Steven had doubts about whether a line maintenance manager would be able to give him the information he was after, namely the identity of the toxic agent. He suspected not but, as he had nothing else to do meantime and nuggets of information often came from unlikely sources, he called Dutton and asked if he could come and speak to him.

‘Please yourself,’ replied Dutton.

It wasn’t quite the response Steven had expected but he took it as a yes and said that he’d be in Moulden in a couple of hours.

‘Right.’

Steven set off, feeling less than optimistic about getting anything at all out of Dutton who had sounded less than interested and hadn’t even bothered to ask what it was about but at least he was doing something. He was pleasantly surprised when a friendly looking woman opened the door to him at the pretty white bungalow in Lipton Rise. She invited him in. ‘Giles is in the conservatory,’ she said. ‘It’s through here…’

Steven followed her through a living room smelling strongly of furniture polish and out through French doors into a conservatory where the temperature was several degrees higher because of the sun on the glass. A man with thinning red hair and a matching pale complexion sat there in a cane armchair, glasses on his nose, feet up on a small footstool as he read his newspaper.

‘It’s the gentleman you’re expecting, dear.’

‘Steven Dunbar,’ said Steven.

Dutton grunted and pushed his glasses up his nose but didn’t get up.

‘Perhaps you’d like some tea or coffee, Dr Dunbar?’ asked the smiling woman. Steven got the impression she might be well used to being excessively polite and helpful in order to make up for her husband’s shortcomings.

‘Coffee would be lovely, thank you.’

Steven showed Dutton his ID card but he waved it away. ‘Makes no odds, just state your business.’

Steven sat down on the other cane armchair and said, ‘I’d like to ask you a few questions about the chemical that contaminated the St Clair company vaccine.’

‘Like what?’ said Dutton, making a point of looking out of the window at a high conifer hedge in the garden rather than at Steven.
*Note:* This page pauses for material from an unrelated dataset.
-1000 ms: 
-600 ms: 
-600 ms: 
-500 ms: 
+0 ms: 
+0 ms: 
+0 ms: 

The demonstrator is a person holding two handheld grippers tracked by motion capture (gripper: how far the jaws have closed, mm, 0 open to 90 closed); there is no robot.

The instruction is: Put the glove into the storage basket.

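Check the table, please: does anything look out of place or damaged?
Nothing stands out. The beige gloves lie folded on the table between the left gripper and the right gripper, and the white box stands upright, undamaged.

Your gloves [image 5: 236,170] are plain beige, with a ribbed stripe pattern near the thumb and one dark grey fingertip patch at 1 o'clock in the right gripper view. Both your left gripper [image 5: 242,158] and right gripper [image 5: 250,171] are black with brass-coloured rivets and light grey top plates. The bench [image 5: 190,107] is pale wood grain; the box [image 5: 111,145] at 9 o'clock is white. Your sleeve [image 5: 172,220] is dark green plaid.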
‘Ideally, I’d like to know what it was, where it came from and how it got into the vaccine vials.’

‘Me too,’ said Dutton.

‘I’m sorry?’

Dutton turned to face Steven. ‘I’d like to know that too,’ he said.
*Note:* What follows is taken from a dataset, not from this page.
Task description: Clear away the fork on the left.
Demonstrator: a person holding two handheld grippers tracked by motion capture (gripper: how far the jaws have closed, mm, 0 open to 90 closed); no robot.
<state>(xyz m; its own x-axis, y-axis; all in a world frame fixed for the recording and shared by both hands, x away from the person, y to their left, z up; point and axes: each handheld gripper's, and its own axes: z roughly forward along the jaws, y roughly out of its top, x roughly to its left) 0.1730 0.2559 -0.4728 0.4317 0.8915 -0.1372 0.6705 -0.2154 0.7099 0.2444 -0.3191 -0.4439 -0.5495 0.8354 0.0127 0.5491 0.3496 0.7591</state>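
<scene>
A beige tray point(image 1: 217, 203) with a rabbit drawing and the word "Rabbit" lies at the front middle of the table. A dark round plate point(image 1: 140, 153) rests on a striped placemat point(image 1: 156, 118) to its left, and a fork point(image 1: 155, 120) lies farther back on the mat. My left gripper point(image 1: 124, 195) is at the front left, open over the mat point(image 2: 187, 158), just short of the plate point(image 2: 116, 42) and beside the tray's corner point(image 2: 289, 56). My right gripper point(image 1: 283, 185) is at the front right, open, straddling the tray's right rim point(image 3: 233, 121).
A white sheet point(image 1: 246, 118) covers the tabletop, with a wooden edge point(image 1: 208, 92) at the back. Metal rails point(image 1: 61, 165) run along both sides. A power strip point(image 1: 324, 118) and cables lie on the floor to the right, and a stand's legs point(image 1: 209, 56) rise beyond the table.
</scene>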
Steven sensed there was more to this comment than he was taking on board. Dutton wasn’t just being rude; he was very bitter about something. ‘You’ve no idea?’ he asked.

‘None whatsoever.’

‘But if the company don’t know what happened, you have no way of stopping it happening again,’ said Steven.

‘Very true,’ said Dutton with what appeared to Steven to be a wry smile.

‘If you’ll pardon my saying so, Mr Dutton, you don’t seem to be very concerned about something so serious,’ said Steven. ‘Surely, as production line maintenance manager, it’s your responsibility if contamination occurs?’

‘It would be if that’s what happened,’ said Dutton, adding to Steven’s mounting frustration.

‘Mr Dutton, you do accept that a toxic substance was found in the vaccine vials prepared by your company?’